State v. Wooten
2014 Ohio 3980
Ohio Ct. App.2014Background
- Victim R.E., then 11, lived with her mother and siblings in Fulton Homes in 2011; she sometimes watched younger children while her mother left ~14–30 minutes to take another child to school.
- R.E. testified that maintenance worker Allen Wooten entered the apartment during one such absence, forced her to perform oral sex and vaginally raped her, and threatened her to prevent disclosure; she reported the assault in November 2012.
- Wooten was indicted on four first-degree rape counts (two under R.C. 2907.02(A)(1)(b) for victim under 13 and two under R.C. 2907.02(A)(2) for force/threat), each with sexually violent predator specifications; jury convicted on all counts and specifications.
- Court merged allied offenses and sentenced Wooten to life without parole; Wooten appealed raising three assignments of error challenging weight/sufficiency of evidence and the SVP specifications.
- At trial, medical exam showed hymenal abnormalities potentially consistent with penetration but no definitive injuries; Fulton Homes maintenance testimony was mixed on whether Wooten ever worked alone in the unit.
- At the SVP hearing, the State introduced a prior conviction for gross sexual imposition involving fondling of a nine-year-old, and argued that the prior plus the instant rape supported likelihood of future sexual offenses.
Issues
| Issue | Plaintiff's Argument | Defendant's Argument | Held |
|---|---|---|---|
| Whether rape verdicts were against the manifest weight of the evidence | State: Victim testimony, medical findings, and opportunity support convictions | Wooten: Short window of opportunity, delay in reporting, and maintenance staff testimony that he was not alone undermine credibility | Court upheld convictions; weight of credible evidence favored verdicts |
| Whether SVP specifications were supported by sufficient evidence | State: Prior GSI conviction plus current rape show likelihood of future offenses | Wooten: R.C. 2971.01(H)(2)(a) requires prior convictions; current conviction cannot be used as a second conviction for that factor | Court found sufficient evidence under R.C. 2971.01(H)(2)(f) (other relevant evidence) to support SVP findings |
| Whether SVP specifications were against the manifest weight of the evidence | State: Prior GSI and escalation to rape show dangerous propensity | Wooten: Court improperly relied on current offenses to satisfy statutory factors; no other evidence proving future risk | Court rejected this and found SVP findings not against manifest weight given State's proofs and defendant's failure to present contrary evidence |
Key Cases Cited
- State v. Otten, 33 Ohio App.3d 339 (9th Dist.) (standard and deference for manifest-weight review)
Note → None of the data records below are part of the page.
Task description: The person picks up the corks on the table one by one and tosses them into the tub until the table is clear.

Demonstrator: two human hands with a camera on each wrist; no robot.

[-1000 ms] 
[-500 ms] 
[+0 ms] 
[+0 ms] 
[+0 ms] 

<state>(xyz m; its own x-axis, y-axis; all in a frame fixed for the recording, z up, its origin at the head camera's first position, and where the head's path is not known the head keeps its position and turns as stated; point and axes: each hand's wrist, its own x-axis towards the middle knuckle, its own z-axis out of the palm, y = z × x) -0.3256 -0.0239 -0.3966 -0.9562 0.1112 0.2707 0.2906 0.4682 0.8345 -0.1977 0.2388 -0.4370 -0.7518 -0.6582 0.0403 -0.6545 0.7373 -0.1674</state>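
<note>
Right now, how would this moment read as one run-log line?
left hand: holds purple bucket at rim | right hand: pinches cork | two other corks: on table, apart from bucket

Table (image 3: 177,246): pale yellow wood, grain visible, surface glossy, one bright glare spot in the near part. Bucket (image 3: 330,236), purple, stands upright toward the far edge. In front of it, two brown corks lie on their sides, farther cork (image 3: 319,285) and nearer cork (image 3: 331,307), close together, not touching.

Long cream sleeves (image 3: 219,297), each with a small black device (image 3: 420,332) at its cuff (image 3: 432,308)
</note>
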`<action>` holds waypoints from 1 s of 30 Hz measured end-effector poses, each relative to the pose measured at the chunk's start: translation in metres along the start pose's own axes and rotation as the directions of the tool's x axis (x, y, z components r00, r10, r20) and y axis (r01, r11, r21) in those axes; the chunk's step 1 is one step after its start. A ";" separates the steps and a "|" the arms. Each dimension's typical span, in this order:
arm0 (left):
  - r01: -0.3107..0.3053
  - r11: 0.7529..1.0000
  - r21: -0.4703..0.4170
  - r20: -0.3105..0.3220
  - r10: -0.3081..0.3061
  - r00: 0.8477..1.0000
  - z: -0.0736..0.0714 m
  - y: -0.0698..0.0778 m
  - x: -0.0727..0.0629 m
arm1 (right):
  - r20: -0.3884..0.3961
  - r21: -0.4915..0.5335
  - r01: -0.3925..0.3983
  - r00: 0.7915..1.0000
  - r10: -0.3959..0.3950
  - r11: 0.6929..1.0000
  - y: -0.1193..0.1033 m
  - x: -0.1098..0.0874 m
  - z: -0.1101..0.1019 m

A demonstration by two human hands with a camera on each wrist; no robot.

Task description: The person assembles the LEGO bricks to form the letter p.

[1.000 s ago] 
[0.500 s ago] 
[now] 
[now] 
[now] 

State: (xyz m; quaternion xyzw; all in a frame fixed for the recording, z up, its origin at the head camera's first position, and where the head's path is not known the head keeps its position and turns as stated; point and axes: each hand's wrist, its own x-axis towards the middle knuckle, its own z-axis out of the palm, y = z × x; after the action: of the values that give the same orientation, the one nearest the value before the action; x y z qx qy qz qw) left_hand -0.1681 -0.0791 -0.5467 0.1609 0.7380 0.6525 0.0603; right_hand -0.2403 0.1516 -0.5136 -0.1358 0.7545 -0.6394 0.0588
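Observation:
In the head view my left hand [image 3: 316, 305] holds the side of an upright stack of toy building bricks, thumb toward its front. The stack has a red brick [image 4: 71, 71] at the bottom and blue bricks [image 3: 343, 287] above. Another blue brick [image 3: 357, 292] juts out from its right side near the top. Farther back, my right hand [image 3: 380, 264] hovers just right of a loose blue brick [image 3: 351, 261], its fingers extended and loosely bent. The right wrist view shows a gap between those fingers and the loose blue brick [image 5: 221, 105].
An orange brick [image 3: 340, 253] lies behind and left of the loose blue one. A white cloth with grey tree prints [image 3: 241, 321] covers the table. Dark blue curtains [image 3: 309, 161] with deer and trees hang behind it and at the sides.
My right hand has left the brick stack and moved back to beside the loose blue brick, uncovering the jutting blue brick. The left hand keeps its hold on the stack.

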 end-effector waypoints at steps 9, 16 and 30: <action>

- State v. Thompkins, 78 Ohio St.3d 380 (1997) (distinguishes sufficiency and weight; defines weight-of-evidence review)
- State v. Jenks, 61 Ohio St.3d 259 (1991) (sufficiency review: view evidence in light most favorable to prosecution)
- State v. Smith, 104 Ohio St.3d 106 (2004) (interpreting prior SVP statute and use of prior convictions)
- State v. Whitfield, 124 Ohio St.3d 319 (2010) (definition of conviction for statutory purposes)
- Tibbs v. Florida, 457 U.S. 31 (1982) (appellate court as thirteenth juror in weight review)
- State v. Robinson, 162 Ohio St. 486 (discusses sufficiency as a question of law and standard of review)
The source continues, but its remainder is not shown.